### Task prompt
Each entry needs to be restated exactly as written.

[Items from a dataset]
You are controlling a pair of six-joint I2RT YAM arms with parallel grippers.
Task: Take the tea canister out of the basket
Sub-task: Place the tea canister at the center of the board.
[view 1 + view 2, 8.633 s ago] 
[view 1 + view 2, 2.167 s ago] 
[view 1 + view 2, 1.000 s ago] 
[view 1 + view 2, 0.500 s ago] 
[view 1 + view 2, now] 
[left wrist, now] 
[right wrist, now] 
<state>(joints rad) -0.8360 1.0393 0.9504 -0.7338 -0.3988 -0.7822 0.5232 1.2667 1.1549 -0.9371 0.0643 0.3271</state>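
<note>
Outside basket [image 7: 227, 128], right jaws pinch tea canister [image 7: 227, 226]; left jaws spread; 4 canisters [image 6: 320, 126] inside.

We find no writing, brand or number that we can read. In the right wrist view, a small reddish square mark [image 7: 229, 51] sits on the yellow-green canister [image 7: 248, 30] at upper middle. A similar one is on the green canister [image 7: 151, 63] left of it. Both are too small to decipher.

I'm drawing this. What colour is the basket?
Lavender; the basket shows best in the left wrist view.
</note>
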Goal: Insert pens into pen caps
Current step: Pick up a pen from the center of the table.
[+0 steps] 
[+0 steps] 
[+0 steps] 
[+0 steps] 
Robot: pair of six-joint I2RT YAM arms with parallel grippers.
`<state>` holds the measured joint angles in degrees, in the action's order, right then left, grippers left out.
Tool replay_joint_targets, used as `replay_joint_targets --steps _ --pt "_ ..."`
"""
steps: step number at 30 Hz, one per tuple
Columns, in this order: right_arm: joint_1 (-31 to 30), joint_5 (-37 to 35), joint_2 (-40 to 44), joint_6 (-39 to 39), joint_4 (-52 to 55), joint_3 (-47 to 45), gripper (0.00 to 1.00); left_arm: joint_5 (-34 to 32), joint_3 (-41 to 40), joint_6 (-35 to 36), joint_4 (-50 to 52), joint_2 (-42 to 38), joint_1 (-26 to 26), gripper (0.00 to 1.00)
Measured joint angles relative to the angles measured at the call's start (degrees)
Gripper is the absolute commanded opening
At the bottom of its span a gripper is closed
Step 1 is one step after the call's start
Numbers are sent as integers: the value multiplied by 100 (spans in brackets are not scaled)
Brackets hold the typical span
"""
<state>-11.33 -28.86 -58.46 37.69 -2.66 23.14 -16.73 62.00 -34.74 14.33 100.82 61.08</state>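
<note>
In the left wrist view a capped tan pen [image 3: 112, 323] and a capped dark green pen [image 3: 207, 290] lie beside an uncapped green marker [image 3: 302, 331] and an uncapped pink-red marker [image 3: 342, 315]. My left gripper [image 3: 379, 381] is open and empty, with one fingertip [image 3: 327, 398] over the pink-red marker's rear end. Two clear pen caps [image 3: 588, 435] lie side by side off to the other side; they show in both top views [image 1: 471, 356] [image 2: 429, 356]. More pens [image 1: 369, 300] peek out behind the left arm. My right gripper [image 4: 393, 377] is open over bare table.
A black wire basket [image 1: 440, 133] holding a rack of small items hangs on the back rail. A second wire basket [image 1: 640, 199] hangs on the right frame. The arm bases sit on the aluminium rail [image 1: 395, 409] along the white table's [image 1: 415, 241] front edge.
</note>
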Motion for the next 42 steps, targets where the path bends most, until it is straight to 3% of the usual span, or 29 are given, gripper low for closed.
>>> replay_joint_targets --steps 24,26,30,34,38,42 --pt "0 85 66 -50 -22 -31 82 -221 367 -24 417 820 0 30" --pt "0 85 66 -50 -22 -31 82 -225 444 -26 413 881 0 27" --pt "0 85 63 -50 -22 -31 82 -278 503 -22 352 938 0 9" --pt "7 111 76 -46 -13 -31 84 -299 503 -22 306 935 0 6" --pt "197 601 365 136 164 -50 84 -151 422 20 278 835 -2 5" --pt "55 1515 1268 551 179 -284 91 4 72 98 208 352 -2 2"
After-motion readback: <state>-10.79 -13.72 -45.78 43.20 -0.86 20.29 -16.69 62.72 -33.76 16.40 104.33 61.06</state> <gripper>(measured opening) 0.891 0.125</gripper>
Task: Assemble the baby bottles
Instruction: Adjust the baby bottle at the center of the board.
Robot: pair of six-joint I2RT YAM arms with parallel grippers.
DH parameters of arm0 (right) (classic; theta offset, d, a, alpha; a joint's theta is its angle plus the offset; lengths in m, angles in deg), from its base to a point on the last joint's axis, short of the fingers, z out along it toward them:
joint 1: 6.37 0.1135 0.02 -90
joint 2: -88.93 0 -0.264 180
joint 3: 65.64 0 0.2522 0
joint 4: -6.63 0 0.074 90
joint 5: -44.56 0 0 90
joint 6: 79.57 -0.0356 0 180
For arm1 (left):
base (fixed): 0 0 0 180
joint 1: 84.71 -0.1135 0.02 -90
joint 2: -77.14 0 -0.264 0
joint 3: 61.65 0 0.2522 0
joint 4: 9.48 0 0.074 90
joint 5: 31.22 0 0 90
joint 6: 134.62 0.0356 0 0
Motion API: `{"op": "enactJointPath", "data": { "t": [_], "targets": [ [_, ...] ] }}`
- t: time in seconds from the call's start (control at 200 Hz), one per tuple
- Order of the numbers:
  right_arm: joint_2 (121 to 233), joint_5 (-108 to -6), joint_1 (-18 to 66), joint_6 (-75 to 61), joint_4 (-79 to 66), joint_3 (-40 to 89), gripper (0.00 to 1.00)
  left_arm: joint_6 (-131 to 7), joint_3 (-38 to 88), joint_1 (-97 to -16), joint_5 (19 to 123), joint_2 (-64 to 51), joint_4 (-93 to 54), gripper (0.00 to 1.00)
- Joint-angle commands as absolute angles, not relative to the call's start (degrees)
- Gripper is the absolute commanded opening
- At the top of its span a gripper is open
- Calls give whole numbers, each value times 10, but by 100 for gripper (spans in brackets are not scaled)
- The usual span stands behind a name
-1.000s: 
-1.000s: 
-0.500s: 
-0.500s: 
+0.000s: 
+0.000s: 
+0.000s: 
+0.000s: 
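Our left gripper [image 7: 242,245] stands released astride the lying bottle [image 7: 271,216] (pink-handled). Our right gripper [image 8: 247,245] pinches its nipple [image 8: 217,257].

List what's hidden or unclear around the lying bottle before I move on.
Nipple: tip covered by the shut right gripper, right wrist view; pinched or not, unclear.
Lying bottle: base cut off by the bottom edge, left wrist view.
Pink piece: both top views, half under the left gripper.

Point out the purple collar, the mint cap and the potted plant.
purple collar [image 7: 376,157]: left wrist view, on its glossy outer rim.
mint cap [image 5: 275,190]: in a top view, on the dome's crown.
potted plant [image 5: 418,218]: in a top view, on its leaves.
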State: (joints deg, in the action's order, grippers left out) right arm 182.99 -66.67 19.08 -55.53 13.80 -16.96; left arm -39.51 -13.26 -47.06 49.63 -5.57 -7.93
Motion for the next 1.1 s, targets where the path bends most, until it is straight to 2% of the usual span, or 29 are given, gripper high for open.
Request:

### Exercise response
You are controlling a pair of six-joint I2RT YAM arms with parallel grippers.
Task: Take the tea canister out of the basket
Sub-task: Place the tea canister at the center of the board.
[view 1 + view 2, 8.633 s ago] 
[view 1 + view 2, 2.167 s ago] 
[view 1 + view 2, 1.000 s ago] 
[view 1 + view 2, 0.500 s ago] 
[view 1 + view 2, now] 
[left wrist, now] 
[right wrist, now] 
<state>(joints rad) -0.8360 1.0393 0.9504 -0.7338 -0.3988 -0.7822 0.5232 1.2667 1.1549 -0.9371 0.0643 0.3271</state>
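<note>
Outside basket [image 7: 227, 128], right jaws pinch tea canister [image 7: 227, 226]; left jaws spread; 4 canisters [image 6: 320, 126] inside.

We find no writing, brand or number that we can read. In the right wrist view, a small reddish square mark [image 7: 229, 51] sits on the yellow-green canister [image 7: 248, 30] at upper middle. A similar one is on the green canister [image 7: 151, 63] left of it. Both are too small to decipher.

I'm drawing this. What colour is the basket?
Lavender; the basket shows best in the left wrist view.
</note>
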Goal: Insert pens into pen caps
Current step: Pick up a pen from the center of the table.
[+0 steps] 
[+0 steps] 
[+0 steps] 
[+0 steps] 
Robot: pair of six-joint I2RT YAM arms with parallel grippers.
`<state>` holds the measured joint angles in degrees, in the action's order, right then left, grippers left out.
Tool replay_joint_targets, used as `replay_joint_targets --steps _ --pt "_ ..."`
"""
steps: step number at 30 Hz, one per tuple
Columns, in this order: right_arm: joint_1 (-31 to 30), joint_5 (-37 to 35), joint_2 (-40 to 44), joint_6 (-39 to 39), joint_4 (-52 to 55), joint_3 (-47 to 45), gripper (0.00 to 1.00); left_arm: joint_5 (-34 to 32), joint_3 (-41 to 40), joint_6 (-35 to 36), joint_4 (-50 to 52), joint_2 (-42 to 38), joint_1 (-26 to 26), gripper (0.00 to 1.00)
Measured joint angles relative to the angles measured at the call's start (degrees)
Gripper is the absolute commanded opening
At the bottom of its span a gripper is closed
Step 1 is one step after the call's start
Numbers are sent as integers: the value multiplied by 100 (spans in brackets are not scaled)
Brackets hold the typical span
"""
<state>-11.33 -28.86 -58.46 37.69 -2.66 23.14 -16.73 62.00 -34.74 14.33 100.82 61.08</state>
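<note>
In the left wrist view a capped tan pen [image 3: 112, 323] and a capped dark green pen [image 3: 207, 290] lie beside an uncapped green marker [image 3: 302, 331] and an uncapped pink-red marker [image 3: 342, 315]. My left gripper [image 3: 379, 381] is open and empty, with one fingertip [image 3: 327, 398] over the pink-red marker's rear end. Two clear pen caps [image 3: 588, 435] lie side by side off to the other side; they show in both top views [image 1: 471, 356] [image 2: 429, 356]. More pens [image 1: 369, 300] peek out behind the left arm. My right gripper [image 4: 393, 377] is open over bare table.
A black wire basket [image 1: 440, 133] holding a rack of small items hangs on the back rail. A second wire basket [image 1: 640, 199] hangs on the right frame. The arm bases sit on the aluminium rail [image 1: 395, 409] along the white table's [image 1: 415, 241] front edge.
</note>
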Motion for the next 42 steps, targets where the path bends most, until it is straight to 3% of the usual span, or 29 are given, gripper low for closed.
>>> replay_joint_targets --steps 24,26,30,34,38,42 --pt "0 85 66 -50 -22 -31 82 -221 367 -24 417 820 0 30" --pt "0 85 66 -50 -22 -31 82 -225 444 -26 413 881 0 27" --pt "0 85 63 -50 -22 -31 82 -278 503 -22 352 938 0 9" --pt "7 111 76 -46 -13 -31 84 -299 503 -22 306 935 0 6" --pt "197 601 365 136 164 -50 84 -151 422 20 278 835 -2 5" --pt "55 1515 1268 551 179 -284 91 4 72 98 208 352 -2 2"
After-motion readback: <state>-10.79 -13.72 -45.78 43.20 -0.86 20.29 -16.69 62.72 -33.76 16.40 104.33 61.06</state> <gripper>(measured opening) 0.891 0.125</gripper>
Task: Assemble the baby bottles
Instruction: Adjust the baby bottle at the center of the board.
Robot: pair of six-joint I2RT YAM arms with parallel grippers.
DH parameters of arm0 (right) (classic; theta offset, d, a, alpha; a joint's theta is its angle plus the offset; lengths in m, angles in deg), from its base to a point on the last joint's axis, short of the fingers, z out along it toward them:
joint 1: 6.37 0.1135 0.02 -90
joint 2: -88.93 0 -0.264 180
joint 3: 65.64 0 0.2522 0
joint 4: -6.63 0 0.074 90
joint 5: -44.56 0 0 90
joint 6: 79.57 -0.0356 0 180
For arm1 (left):
base (fixed): 0 0 0 180
joint 1: 84.71 -0.1135 0.02 -90
joint 2: -77.14 0 -0.264 0
joint 3: 61.65 0 0.2522 0
joint 4: 9.48 0 0.074 90
joint 5: 31.22 0 0 90
joint 6: 134.62 0.0356 0 0
Motion API: `{"op": "enactJointPath", "data": { "t": [_], "targets": [ [_, ...] ] }}`
- t: time in seconds from the call's start (control at 200 Hz), one per tuple
- Order of the numbers:
  right_arm: joint_2 (121 to 233), joint_5 (-108 to -6), joint_1 (-18 to 66), joint_6 (-75 to 61), joint_4 (-79 to 66), joint_3 (-40 to 89), gripper (0.00 to 1.00)
  left_arm: joint_6 (-131 to 7), joint_3 (-38 to 88), joint_1 (-97 to -16), joint_5 (19 to 123), joint_2 (-64 to 51), joint_4 (-93 to 54), gripper (0.00 to 1.00)
- Joint-angle commands as absolute angles, not relative to the call's start (degrees)
- Gripper is the absolute commanded opening
- At the top of its span a gripper is open
- Calls give whole numbers, each value times 10, but by 100 for gripper (spans in brackets are not scaled)
- The usual span stands behind a name
-1.000s: 
-1.000s: 
-0.500s: 
-0.500s: 
+0.000s: 
+0.000s: 
+0.000s: 
+0.000s: 
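Our left gripper [image 7: 242,245] stands released astride the lying bottle [image 7: 271,216] (pink-handled). Our right gripper [image 8: 247,245] pinches its nipple [image 8: 217,257].

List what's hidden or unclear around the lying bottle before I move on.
Nipple: tip covered by the shut right gripper, right wrist view; pinched or not, unclear.
Lying bottle: base cut off by the bottom edge, left wrist view.
Pink piece: both top views, half under the left gripper.

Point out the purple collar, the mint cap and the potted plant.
purple collar [image 7: 376,157]: left wrist view, on its glossy outer rim.
mint cap [image 5: 275,190]: in a top view, on the dome's crown.
potted plant [image 5: 418,218]: in a top view, on its leaves.
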State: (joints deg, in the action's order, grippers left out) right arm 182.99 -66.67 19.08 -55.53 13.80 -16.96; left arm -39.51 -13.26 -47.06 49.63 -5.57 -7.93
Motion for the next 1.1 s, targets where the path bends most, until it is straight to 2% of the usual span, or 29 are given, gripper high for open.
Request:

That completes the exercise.